Nuclear power, no thanks. Well OK, just a little

Here’s a surprising opinion poll from NHK, on the question of the government energy policy, and whether to have 0%, 15% or 20%-25% nuclear power by 2030. 0% gets 34%, 15% gets 40%, and 20%-25% gets 12%. Further questions included only 8% evaluating the government decision to restart Ooi power station as very high, 34% evaluating it to some degree high , 29% evaluating it poorly, and 23% very poorly. Next, 25% could agree with turning reactors deemed safe back on, 27% oppose, and 43% cannot say.

As a bonus question, people were asked what party would be best to govern Japan; 4% selected a DPJ-led government, 12% LDP-led, 21% a grand DPJ-LDP coalition, and 49% wanted a rebalancing of political power, which probably mainly refers to Hashimoto’s One Osaka and similar parties. The next election (perhaps in October or November) looks like it will be fun…

Continuing this theme, on NHK tonight they had a story about the start of the citizens’ debates into the future energy policy. The big news was that in the three or four that took place over the weekend, on the "randomly selected" panel of initial speakers, there was a suspiciously-high percentage of people employed by the local electricity company (although they were quick to stress they were only talking personally…) and other nuclear power promotional quangos.
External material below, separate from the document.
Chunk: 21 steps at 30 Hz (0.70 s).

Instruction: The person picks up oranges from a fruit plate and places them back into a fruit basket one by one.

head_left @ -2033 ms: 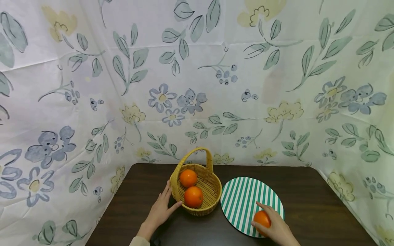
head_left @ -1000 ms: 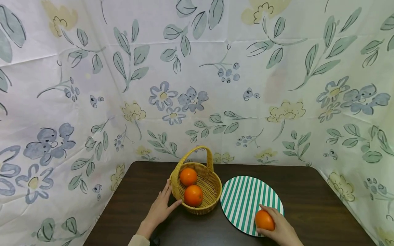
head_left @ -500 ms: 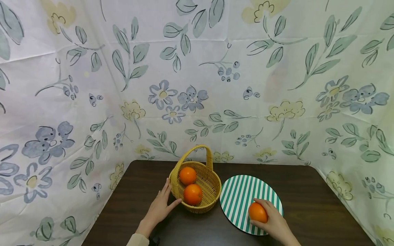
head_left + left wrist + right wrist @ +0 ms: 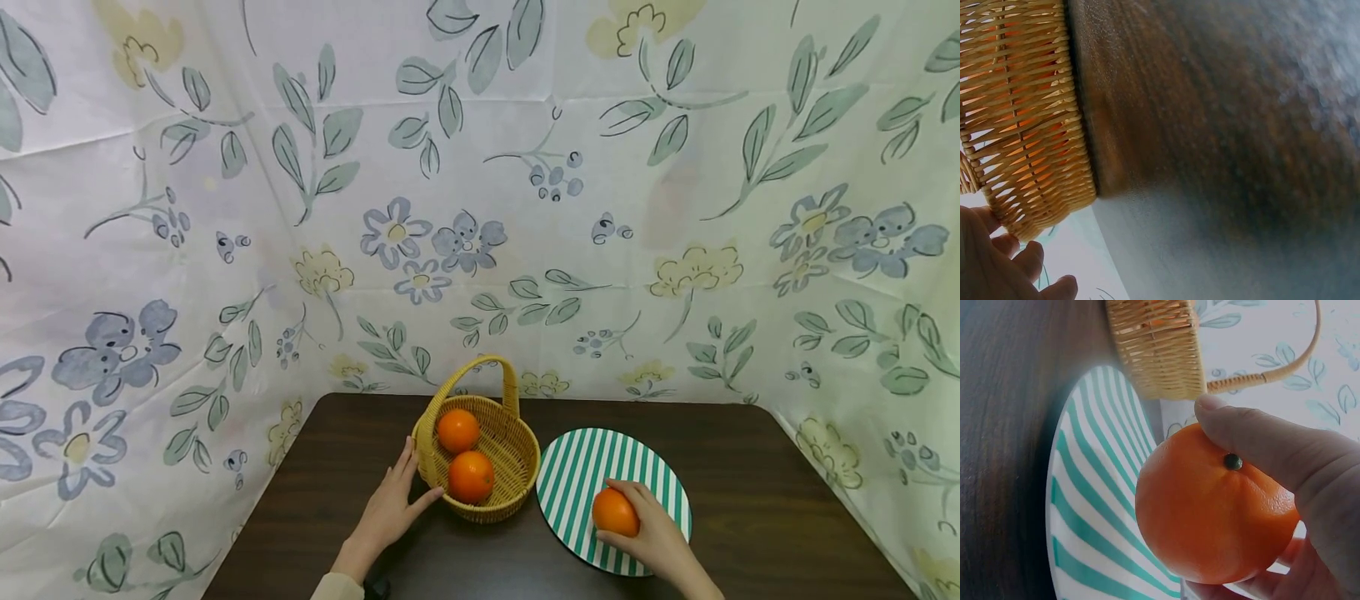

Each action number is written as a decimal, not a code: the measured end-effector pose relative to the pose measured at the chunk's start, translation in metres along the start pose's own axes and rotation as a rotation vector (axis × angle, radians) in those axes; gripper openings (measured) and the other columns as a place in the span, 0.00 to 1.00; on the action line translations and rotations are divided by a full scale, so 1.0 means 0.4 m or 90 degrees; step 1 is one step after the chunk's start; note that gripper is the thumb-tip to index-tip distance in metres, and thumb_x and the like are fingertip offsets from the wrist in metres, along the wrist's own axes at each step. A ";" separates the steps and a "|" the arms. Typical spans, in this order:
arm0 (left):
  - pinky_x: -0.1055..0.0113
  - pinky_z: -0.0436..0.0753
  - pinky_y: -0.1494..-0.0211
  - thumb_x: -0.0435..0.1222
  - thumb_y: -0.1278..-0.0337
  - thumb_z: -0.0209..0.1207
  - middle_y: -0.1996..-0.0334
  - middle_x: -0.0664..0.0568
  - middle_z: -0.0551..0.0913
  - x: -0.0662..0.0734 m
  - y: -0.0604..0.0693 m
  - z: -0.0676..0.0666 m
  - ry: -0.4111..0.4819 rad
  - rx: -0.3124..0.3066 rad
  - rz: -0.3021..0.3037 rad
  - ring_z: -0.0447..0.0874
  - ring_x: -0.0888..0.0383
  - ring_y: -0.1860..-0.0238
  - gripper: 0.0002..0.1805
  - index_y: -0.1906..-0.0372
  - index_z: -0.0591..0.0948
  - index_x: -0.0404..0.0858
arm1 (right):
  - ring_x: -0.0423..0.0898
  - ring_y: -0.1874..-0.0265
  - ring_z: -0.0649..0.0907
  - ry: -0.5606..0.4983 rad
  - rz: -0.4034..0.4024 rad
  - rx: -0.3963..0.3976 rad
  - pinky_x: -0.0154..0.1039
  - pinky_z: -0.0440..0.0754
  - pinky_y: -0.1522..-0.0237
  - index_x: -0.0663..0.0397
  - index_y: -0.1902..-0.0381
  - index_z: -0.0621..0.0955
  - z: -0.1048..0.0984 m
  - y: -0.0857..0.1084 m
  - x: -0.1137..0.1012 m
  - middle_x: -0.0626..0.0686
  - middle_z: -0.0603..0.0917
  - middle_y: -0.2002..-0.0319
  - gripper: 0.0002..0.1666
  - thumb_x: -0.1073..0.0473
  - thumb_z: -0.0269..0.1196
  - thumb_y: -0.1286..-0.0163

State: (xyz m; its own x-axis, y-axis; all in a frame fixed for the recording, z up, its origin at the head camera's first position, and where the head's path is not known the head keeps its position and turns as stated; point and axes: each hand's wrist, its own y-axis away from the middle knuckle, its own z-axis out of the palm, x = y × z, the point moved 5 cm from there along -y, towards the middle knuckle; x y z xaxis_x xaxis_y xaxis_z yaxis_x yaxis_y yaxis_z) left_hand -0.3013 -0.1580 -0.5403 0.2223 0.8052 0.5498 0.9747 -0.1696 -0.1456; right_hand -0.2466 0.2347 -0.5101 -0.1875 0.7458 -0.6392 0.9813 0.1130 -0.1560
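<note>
My right hand [image 4: 654, 533] grips an orange [image 4: 615, 512] over the round green-and-white striped board [image 4: 572, 479]. In the right wrist view the thumb [image 4: 1260, 440] lies across the orange near its green stem end, with fingers beneath; any gap to the board is hard to judge. My left hand [image 4: 388, 508] rests against the left side of a yellow wicker basket [image 4: 513, 454], its fingers and thumb spread along the wall. Two oranges sit inside the basket, one orange [image 4: 459, 431] behind the other orange [image 4: 471, 477]. In the left wrist view the fingertips [image 4: 1032, 253] touch the wicker.
The basket's tall arched handle [image 4: 480, 363] rises above its rim. All stands on a dark brown wooden table [image 4: 735, 475]. A floral cloth [image 4: 480, 208] hangs behind the table and along both sides.
My right hand has closed around the orange on the board and carried it leftward, toward the basket. The left hand and the basket have stayed in place.
</note>
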 end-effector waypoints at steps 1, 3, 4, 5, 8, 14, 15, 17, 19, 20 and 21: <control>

NHK mentioned that these meeting were organised by a major media-related company, which I suspect was code for Dentsu. Goodness only knows what they were thinking – I cannot really imagine a larger red rag to a bull than fixing these governmental meetings. :headdesk:

  1. I think you’re overinterpreting those poll results.
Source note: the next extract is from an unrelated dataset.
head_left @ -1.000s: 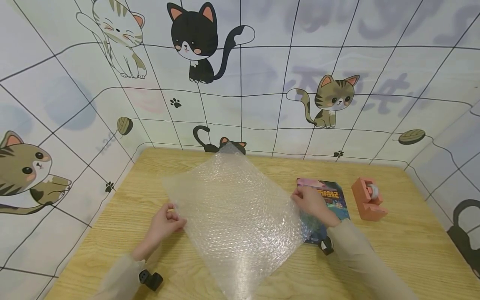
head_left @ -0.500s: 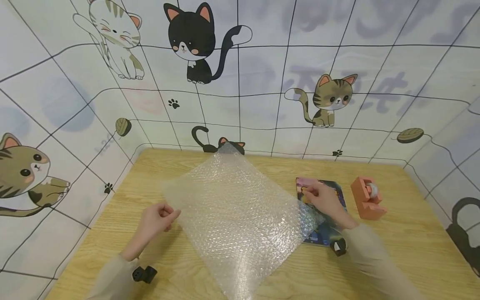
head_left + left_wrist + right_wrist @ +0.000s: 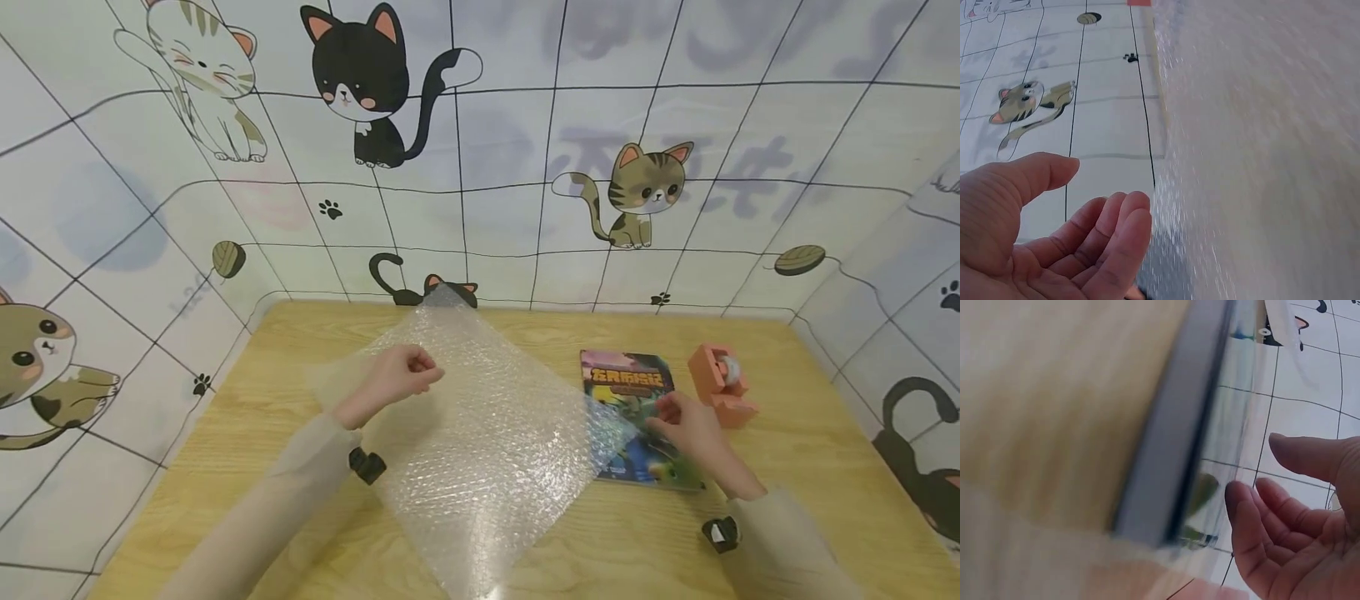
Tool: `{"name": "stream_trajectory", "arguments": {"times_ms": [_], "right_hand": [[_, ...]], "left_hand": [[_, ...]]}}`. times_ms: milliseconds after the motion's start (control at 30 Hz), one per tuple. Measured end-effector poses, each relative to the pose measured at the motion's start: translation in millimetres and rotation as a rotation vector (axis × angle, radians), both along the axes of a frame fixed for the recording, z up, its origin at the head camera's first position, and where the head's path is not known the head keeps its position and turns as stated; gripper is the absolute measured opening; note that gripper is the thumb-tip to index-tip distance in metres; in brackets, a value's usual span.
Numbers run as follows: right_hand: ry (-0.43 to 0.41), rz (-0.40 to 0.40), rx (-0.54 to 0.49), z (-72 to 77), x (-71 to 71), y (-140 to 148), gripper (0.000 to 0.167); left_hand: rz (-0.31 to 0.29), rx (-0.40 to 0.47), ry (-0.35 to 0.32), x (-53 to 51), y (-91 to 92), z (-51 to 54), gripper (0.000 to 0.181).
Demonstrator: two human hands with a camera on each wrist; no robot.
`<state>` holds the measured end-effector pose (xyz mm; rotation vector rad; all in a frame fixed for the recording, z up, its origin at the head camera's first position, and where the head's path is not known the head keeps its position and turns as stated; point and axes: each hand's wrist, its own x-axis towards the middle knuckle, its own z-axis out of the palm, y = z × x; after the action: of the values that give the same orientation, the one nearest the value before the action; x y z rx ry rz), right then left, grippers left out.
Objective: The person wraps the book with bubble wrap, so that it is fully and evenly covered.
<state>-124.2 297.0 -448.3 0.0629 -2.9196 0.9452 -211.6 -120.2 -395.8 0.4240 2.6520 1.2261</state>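
A clear bubble wrap sheet [image 3: 487, 417] lies flat as a diamond on the wooden table, its right corner over the left part of a colourful book [image 3: 637, 383]. Above the sheet's left half hovers the left hand [image 3: 393, 379], holding nothing, thumb apart from loosely bent fingers in the left wrist view [image 3: 1085, 231]. Over the book's right side is the right hand [image 3: 693, 429], also empty, its thumb and fingers parted in the right wrist view [image 3: 1297, 519]. There the book's thick edge [image 3: 1175, 425] shows beside the fingers.
An orange tape dispenser [image 3: 722, 385] stands right of the book on the wooden table [image 3: 225, 433]. A cat-printed sheet [image 3: 502, 150] rises behind the table and along both sides.
The left hand has left the sheet's left edge and moved right, over the sheet. The right hand has let go of the sheet's right side and shifted right over the book.
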Motion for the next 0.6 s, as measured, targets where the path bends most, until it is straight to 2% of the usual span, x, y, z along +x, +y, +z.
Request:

    To me, it looks similar to the EEC (now EU) referenda in the UK in the 1970s. Polling before both showed 2/3 against EEC membership at the beginning of a campaign, but the vote ended both times 2/3 for joining. That is, these are questions yet to properly be debated. such that voters have not had the chance to take part in informed decision making and so can’t vote. It’s a sobering effect to be faced with a ballot paper.
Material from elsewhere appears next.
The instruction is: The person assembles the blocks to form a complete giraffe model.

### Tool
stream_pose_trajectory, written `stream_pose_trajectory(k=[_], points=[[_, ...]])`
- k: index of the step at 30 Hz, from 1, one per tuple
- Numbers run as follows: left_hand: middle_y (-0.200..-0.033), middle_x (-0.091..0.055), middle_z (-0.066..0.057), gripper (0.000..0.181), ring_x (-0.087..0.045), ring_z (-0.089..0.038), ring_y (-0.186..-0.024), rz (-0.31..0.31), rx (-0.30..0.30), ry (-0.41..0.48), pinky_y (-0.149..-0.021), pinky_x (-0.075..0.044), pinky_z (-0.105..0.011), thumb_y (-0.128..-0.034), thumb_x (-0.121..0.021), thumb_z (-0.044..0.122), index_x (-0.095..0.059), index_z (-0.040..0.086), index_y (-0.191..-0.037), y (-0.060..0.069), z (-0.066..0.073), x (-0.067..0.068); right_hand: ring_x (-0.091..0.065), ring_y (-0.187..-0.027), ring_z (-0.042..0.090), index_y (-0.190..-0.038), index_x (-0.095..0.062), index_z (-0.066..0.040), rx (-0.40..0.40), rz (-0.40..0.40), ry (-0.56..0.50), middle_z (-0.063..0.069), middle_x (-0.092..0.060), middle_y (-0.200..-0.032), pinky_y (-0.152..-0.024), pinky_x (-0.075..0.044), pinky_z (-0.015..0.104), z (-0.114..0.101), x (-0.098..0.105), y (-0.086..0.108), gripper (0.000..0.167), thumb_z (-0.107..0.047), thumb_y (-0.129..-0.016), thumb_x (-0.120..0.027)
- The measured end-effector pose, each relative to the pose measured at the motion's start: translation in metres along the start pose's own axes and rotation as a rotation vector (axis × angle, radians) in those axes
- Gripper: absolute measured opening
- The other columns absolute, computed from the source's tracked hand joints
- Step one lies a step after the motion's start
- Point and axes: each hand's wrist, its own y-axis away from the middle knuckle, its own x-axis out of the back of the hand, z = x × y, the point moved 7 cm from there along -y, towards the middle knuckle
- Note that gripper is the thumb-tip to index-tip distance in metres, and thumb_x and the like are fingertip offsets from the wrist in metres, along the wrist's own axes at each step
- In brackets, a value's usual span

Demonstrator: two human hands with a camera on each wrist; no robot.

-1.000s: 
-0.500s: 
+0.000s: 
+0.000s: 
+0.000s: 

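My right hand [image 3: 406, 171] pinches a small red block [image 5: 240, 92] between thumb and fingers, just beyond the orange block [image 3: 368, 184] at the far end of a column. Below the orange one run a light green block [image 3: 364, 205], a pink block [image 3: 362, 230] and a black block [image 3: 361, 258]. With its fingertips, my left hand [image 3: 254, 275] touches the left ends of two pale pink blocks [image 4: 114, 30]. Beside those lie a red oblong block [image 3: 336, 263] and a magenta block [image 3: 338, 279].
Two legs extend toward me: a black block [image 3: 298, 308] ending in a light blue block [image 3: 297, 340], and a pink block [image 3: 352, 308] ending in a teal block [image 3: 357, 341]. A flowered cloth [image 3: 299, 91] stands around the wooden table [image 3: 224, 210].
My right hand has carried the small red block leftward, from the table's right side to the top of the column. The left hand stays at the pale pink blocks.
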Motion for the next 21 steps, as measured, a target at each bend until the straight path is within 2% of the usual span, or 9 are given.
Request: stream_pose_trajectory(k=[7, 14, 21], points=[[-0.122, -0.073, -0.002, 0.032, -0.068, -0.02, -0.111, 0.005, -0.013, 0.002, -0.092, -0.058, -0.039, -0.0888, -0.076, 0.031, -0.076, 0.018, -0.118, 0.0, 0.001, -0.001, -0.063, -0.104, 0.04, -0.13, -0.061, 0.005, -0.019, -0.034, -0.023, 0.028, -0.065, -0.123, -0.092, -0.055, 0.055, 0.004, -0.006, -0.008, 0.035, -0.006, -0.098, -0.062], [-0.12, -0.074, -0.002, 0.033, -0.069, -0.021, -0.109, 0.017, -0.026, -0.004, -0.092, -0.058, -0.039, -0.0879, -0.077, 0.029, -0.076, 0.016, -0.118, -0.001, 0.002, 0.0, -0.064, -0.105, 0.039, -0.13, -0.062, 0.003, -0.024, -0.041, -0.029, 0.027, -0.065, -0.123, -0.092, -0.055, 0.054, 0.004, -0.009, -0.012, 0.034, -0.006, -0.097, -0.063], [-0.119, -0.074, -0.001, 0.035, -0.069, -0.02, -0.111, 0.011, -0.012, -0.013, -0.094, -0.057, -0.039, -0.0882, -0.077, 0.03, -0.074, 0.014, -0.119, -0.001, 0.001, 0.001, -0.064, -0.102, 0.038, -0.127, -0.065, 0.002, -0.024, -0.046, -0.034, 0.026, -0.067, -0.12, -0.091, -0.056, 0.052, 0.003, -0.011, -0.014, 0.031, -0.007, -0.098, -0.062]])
    My gut tells me not to believe that Hashimoto could garner 49% in a national election. (I also don’t believe LDP genuinely gets that much more support than DPJ. I’d like to see how that translates into turnout.

    I cannot really imagine a larger red rag to a bull than fixing these governmental meetings.

    Well, exactly. The case for continuing with nuclear is strong enough that one gains more politically for arguing honestly than by undermining the discussion process.

  2. Meanwhile, those in Kansai who choose not to ignore it will see that today’s power use is already at 24GW, which 2 weeks ago (according to July 1 power supply data) would have meant exceeding 100% capacity and thus rolling blackouts.

    But “luckily” we have an extra 1.2 GW from Oi, and another 1GW or so from power companies outside Kansai.

    Data available at

    So all those anti-nuke protesters can keep their A/C running today. It’s gonna be a hot one.

  3. @Level3: Are you sure it’s not 1.21 GW? because at least we’d have a nice meme in that :shock:

  4. @S:

    It’s actually 1.18GW, I rounded up.
    Great Scott! :wink:

  5. There haven’t been many updates lately, so I’ll link to this here:

    From The Daily Yomiuri Online:
    573 deaths ‘related to nuclear crisis’

    “A total of 573 deaths have been certified as “disaster-related” by 13 municipalities affected by the crisis at the crippled Fukushima No. 1 nuclear power plant, according to a Yomiuri Shimbun survey.”

    That proves that the Fukushima accident released far more radiation than the mainstream media has been admitting, right?

    Well, go down about 5 paragraphs…
    “A disaster-related death certificate is issued when a death is not directly caused by a tragedy, but by fatigue or the aggravation of a chronic disease due to the disaster.”

    So no, these are not people who died because of the radiation from Fukushima, but because of the evacuation of the area around Fukushima. Still very sad for them and their families, and quite justified in hitting up TEPCO for making this whole mess necessary, but no reason to panic and flee Japan.